Les couloirs de Sing-Sing étaient silencieux.
Tout à coup, une porte s’ouvrit. Deux gardiens parurent, encadrant John Clay en bras de chemise.
Le prisonnier était très pâle.
Le pasteur qui attendait dans une petite pièce voisine se leva et vint à leur rencontre.
— John Clay, dit-il, vous allez comparaître devant Dieu. Élevez votre âme, joignez vos prières aux miennes, le Tout-Puissant est miséricordieux…
Ils se mirent en marche. Leurs pas courts résonnaient curieusement dans l’immense prison.
Clay avait une impression de total désenchantement.
Il avait froid en dedans.
Sa vie finissait.
Un jour ou l’autre, toutes les vies finissent. À lui son heure avait sonné : il acceptait son destin.
Le groupe tourna le couloir… Le directeur de la prison les attendait avec les journalistes.
Sans un mot, il s’effaça pour laisser entrer le condamné.
Clay vit la chaise.
Il l’avait déjà vue ; à cette époque-là, il ne pensait pas devoir un jour s’asseoir dessus.
Il eut un frémissement.
Le pasteur s’écarta et les gardiens le conduisirent au siège mortel.
L'un d'eux noua les sangles tandis que l’autre fixait le casque sur sa tête.
On n’entendait plus que la respiration des assistants.
Clay ne réagissait plus.
Il avait joué à pile ou face et il avait perdu.
Il promena un regard morne sur les spectateurs de sa mort. Au tout premier rang, il y avait Ox.
Le gros Ox, sourcils froncés, lèvres serrées.
Ox qui était venu lui donner un petit coup de main pour franchir la porte étroite de l’infini.
Le lieutenant cligna de l’œil à son ancien collaborateur. Puis, prenant une décision brusque, il s’avança vers lui.

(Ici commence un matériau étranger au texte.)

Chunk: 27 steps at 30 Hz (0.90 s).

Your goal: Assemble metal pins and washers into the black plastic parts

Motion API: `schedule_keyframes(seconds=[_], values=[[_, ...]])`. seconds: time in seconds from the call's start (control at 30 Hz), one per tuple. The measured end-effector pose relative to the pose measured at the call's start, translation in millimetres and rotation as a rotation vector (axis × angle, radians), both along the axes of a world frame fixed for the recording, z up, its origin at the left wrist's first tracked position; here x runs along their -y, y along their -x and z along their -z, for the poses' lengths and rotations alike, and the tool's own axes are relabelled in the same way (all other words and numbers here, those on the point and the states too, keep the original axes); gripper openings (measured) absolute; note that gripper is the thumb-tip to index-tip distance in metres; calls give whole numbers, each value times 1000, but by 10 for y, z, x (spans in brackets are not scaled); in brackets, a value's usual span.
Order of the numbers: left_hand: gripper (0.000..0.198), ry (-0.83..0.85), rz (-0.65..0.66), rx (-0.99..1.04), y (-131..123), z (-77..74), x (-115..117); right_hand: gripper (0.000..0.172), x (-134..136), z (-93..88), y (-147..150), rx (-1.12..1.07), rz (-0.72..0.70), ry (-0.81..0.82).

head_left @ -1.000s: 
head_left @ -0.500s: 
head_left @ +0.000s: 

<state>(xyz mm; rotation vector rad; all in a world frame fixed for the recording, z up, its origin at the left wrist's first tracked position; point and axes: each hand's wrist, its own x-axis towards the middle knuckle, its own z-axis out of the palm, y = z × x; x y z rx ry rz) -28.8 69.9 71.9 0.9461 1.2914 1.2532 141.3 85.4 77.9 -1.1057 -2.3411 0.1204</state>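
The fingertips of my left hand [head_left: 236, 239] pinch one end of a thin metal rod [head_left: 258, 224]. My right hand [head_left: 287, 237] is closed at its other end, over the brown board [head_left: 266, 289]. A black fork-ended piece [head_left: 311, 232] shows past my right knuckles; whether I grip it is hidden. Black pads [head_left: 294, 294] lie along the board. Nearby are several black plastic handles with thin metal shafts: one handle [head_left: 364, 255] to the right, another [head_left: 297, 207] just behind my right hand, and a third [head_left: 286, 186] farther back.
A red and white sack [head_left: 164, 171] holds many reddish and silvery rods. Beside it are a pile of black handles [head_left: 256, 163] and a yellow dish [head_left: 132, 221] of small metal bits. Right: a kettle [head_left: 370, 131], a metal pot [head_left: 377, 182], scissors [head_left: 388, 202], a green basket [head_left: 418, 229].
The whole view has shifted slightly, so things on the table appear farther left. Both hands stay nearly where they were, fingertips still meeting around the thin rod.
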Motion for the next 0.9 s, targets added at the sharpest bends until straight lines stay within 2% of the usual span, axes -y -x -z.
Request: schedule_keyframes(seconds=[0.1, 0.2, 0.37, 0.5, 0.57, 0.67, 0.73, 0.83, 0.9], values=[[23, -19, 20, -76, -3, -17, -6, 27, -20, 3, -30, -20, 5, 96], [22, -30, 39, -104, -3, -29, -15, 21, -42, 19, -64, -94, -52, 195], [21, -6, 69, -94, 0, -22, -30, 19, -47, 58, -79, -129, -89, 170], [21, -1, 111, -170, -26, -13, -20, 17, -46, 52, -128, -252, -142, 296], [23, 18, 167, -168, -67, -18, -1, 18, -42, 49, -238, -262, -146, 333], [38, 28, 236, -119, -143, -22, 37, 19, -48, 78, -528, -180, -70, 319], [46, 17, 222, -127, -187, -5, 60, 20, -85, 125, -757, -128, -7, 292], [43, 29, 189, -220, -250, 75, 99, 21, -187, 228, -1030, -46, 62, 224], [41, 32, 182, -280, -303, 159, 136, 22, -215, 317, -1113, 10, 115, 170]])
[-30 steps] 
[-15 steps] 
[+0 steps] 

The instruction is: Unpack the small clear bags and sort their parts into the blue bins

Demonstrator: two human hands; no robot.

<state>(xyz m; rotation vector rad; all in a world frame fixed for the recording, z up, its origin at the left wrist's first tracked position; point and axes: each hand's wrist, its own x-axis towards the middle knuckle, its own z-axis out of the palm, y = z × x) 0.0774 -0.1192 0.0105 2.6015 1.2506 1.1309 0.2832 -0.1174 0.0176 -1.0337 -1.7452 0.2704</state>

Les gardiens reculèrent, leur besogne terminée. Ox se pencha alors sur Clay :
— Bon courage, Clay, chuchota-t-il. Si ça peut vous aider à faire la culbute, je vais vous dire que j’ai tout pigé dans votre affaire… Je sais que c’est à cause de cette fille que vous êtes là…
Le regard du condamné exprimait une immense gratitude.
Ox poursuivit :
— J’ai pigé aussi pourquoi vous avez renoncé à l’accabler. Vous vous êtes dit que votre mort serait un exemple, que, puisqu’elle était inévitable, il fallait au moins qu’elle serve à quelque chose… Ici, c’est à foutre la pétoche aux jeunots de chez nous… C'est bien, mon gars, je vous remercie.